Aim of the task: Reproduce the listing below precisely, leaving every line intact.

[Data — start]

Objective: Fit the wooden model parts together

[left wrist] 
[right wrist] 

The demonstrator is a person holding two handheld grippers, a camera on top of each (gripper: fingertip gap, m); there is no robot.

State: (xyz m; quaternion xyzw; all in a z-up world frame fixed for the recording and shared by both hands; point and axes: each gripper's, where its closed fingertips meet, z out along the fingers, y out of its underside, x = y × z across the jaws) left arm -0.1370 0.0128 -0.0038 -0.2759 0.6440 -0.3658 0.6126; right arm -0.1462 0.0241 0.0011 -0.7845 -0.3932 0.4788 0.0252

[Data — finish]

Answer to this exercise:
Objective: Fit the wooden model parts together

[left wrist] 
[right wrist] 

The demonstrator is a person holding two handheld grippers, a camera on top of each (gripper: fingertip gap, m); there is no robot.

State: (xyz m; quaternion xyzw; all in a z-up world frame fixed for the recording and shared by both hands; point and axes: each gripper's, where its closed fingertips meet, z out along the fingers, y out of its underside, x = y × z across the jaws) left arm -0.1370 0.0128 -0.0038 -0.2759 0.6440 -0.3658 0.6126; right arm -0.1462 0.0241 0.0011 -0.7845 -0.3932 0.4788 0.0252

No additional output will be given.